I came across this interesting transcript of a talk given by Chris Granger. In it, he describes the journey of Eve, a programming language that was meant to democratise programming and make it easy for non-technical types to learn and develop their own systems. This isn’t an original idea - it’s been attempted many different times. And, just like those other systems, it ultimately failed in it’s goals. In my eyes, there are two reasons for that.

First problem: it’s really, really hard to do this and fundamentally crippled by the nature of modern computing. Human languages and the methods by which we all communicate are nuanced and ambiguous. This is because humans are composed of extraordinarily complex building blocks that allow for such ambiguity and we’ve evolved to that level over millenia. Meanwhile, computers were invented under 200 years ago and are composed of bits that each represent an on/off state. The simplistic, binary nature of a computer building block does not allow for any uncertainty.

All the efforts to create a “human” language for computers have failed and I believe the dissonance between binary bits and ambiguous thought will always lead to failure. Until computers have evolved to something more complex, we’re stuck with the imperfect programming tools currently available.

Second problem: it became a science project. Steve McConnell called this Research-oriented development in his classic Rapid Development book but I prefer the slightly more glib term :). Software research is what all developers want to do. You have an interesting, difficult problem to solve with no hard end goals or deadlines. You don’t need to worry about delivering a product, meeting customer expectations, or any other mundane requirements.

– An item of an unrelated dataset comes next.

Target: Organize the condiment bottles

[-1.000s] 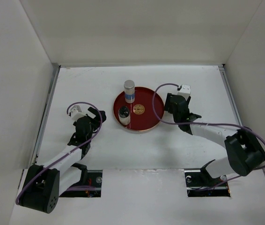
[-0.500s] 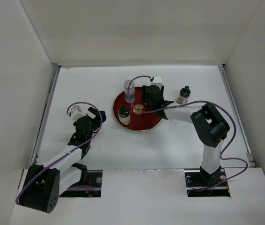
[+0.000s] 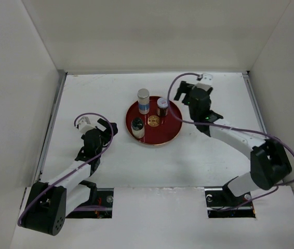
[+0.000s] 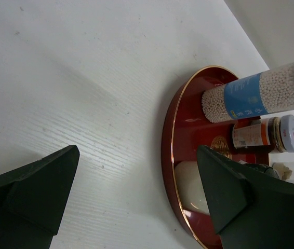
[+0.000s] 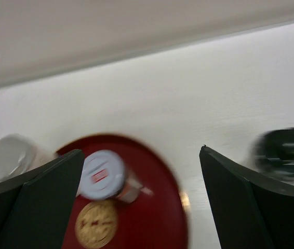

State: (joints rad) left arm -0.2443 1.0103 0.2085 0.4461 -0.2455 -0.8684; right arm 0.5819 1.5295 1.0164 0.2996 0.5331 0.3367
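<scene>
The red tray [image 3: 169,129] holds three condiment bottles: the tall grey-capped cylinder with a blue label [image 3: 143,100], a light-lidded jar with brown contents [image 3: 162,106] and a squat jar [image 3: 137,127]. My right gripper [image 3: 184,98] is open and empty just right of the tray's back edge. Its view is blurred and shows the light-lidded jar [image 5: 103,174] and a dark shape [image 5: 284,153], probably the black-capped bottle, off the tray. My left gripper [image 3: 105,129] is open and empty, left of the tray. Its view shows the cylinder [image 4: 256,96], the jar [image 4: 264,135] and the squat jar [image 4: 194,184].
White walls enclose the table on the left, back and right. The tray has a gold emblem [image 3: 154,121] at its middle. Purple cables loop above both wrists.
My right gripper reached over the tray, left the light-lidded jar standing on it, and pulled back to the right. The left arm has not moved.
</scene>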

I saw this happen at my first job. The two best developers in the company were given the task of building version 2 of our internal mobile porting tools. With no project manager cracking the whip or any deadlines, they both spent close to two years working on it and produced nothing usable. It was even worse with Eve: these guys were handed a wodge of cash and told to go with it. It was highly predictable, nay inevitable that they would spend all that money with the end result of 34 incomplete versions and no deliverable in sight.

It think the most depressing thing about reading that transcript was the wasted time and money. There are plenty of good projects that fail due to lack of funds. And yet this project, which was doomed from the start, got all that cash. That’s humanity for you in all it’s complex, nuanced, inefficient glory.